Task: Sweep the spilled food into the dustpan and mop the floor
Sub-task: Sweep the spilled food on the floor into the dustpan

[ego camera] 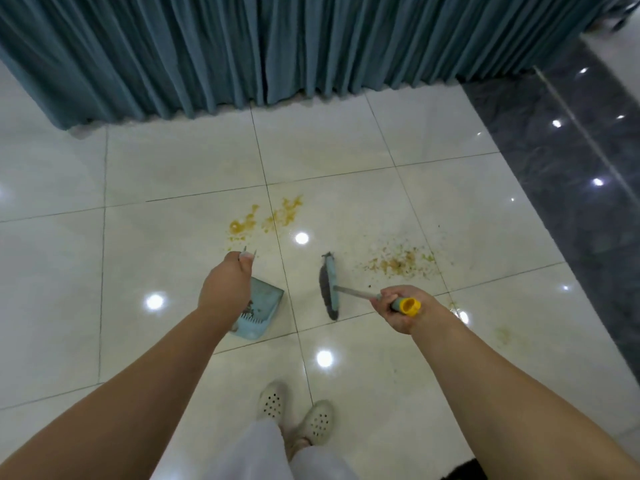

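Observation:
My left hand (227,284) grips the thin metal handle of a light blue dustpan (261,311), which sits below it on the white tile floor. My right hand (398,306) grips the yellow-capped handle of a broom; its blue head with dark bristles (329,287) is on the floor between my hands. Orange-yellow spilled food (263,218) lies just beyond the dustpan. A second scatter of brown and green crumbs (398,263) lies to the right of the broom head. A faint yellowish stain (504,336) marks the tile near my right forearm.
A teal pleated curtain (242,50) hangs to the floor across the back. A dark grey marble strip (571,168) borders the white tiles on the right. My feet in white perforated clogs (294,410) stand behind the tools.

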### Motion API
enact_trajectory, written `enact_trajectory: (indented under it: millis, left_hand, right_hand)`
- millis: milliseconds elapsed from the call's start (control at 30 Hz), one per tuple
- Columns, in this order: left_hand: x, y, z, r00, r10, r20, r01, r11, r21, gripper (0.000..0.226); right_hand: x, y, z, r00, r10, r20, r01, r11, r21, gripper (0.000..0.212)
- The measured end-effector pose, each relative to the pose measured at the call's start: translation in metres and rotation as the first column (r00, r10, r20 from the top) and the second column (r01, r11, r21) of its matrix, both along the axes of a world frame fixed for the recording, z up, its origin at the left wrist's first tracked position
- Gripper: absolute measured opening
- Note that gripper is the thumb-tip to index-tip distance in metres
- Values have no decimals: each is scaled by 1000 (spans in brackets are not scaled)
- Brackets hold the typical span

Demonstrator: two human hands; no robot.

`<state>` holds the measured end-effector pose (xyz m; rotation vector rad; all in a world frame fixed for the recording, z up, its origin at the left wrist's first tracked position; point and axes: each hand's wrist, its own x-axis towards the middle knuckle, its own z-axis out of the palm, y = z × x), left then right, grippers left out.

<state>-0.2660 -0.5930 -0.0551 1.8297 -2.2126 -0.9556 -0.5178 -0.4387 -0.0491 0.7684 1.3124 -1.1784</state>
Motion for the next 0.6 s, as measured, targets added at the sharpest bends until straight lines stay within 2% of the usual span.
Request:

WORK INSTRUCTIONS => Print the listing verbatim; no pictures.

RESPONSE TO THIS TASK =>
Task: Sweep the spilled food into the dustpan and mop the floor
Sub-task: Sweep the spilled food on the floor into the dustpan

[ego camera] 

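Observation:
My left hand (227,284) grips the thin metal handle of a light blue dustpan (261,311), which sits below it on the white tile floor. My right hand (398,306) grips the yellow-capped handle of a broom; its blue head with dark bristles (329,287) is on the floor between my hands. Orange-yellow spilled food (263,218) lies just beyond the dustpan. A second scatter of brown and green crumbs (398,263) lies to the right of the broom head. A faint yellowish stain (504,336) marks the tile near my right forearm.
A teal pleated curtain (242,50) hangs to the floor across the back. A dark grey marble strip (571,168) borders the white tiles on the right. My feet in white perforated clogs (294,410) stand behind the tools.
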
### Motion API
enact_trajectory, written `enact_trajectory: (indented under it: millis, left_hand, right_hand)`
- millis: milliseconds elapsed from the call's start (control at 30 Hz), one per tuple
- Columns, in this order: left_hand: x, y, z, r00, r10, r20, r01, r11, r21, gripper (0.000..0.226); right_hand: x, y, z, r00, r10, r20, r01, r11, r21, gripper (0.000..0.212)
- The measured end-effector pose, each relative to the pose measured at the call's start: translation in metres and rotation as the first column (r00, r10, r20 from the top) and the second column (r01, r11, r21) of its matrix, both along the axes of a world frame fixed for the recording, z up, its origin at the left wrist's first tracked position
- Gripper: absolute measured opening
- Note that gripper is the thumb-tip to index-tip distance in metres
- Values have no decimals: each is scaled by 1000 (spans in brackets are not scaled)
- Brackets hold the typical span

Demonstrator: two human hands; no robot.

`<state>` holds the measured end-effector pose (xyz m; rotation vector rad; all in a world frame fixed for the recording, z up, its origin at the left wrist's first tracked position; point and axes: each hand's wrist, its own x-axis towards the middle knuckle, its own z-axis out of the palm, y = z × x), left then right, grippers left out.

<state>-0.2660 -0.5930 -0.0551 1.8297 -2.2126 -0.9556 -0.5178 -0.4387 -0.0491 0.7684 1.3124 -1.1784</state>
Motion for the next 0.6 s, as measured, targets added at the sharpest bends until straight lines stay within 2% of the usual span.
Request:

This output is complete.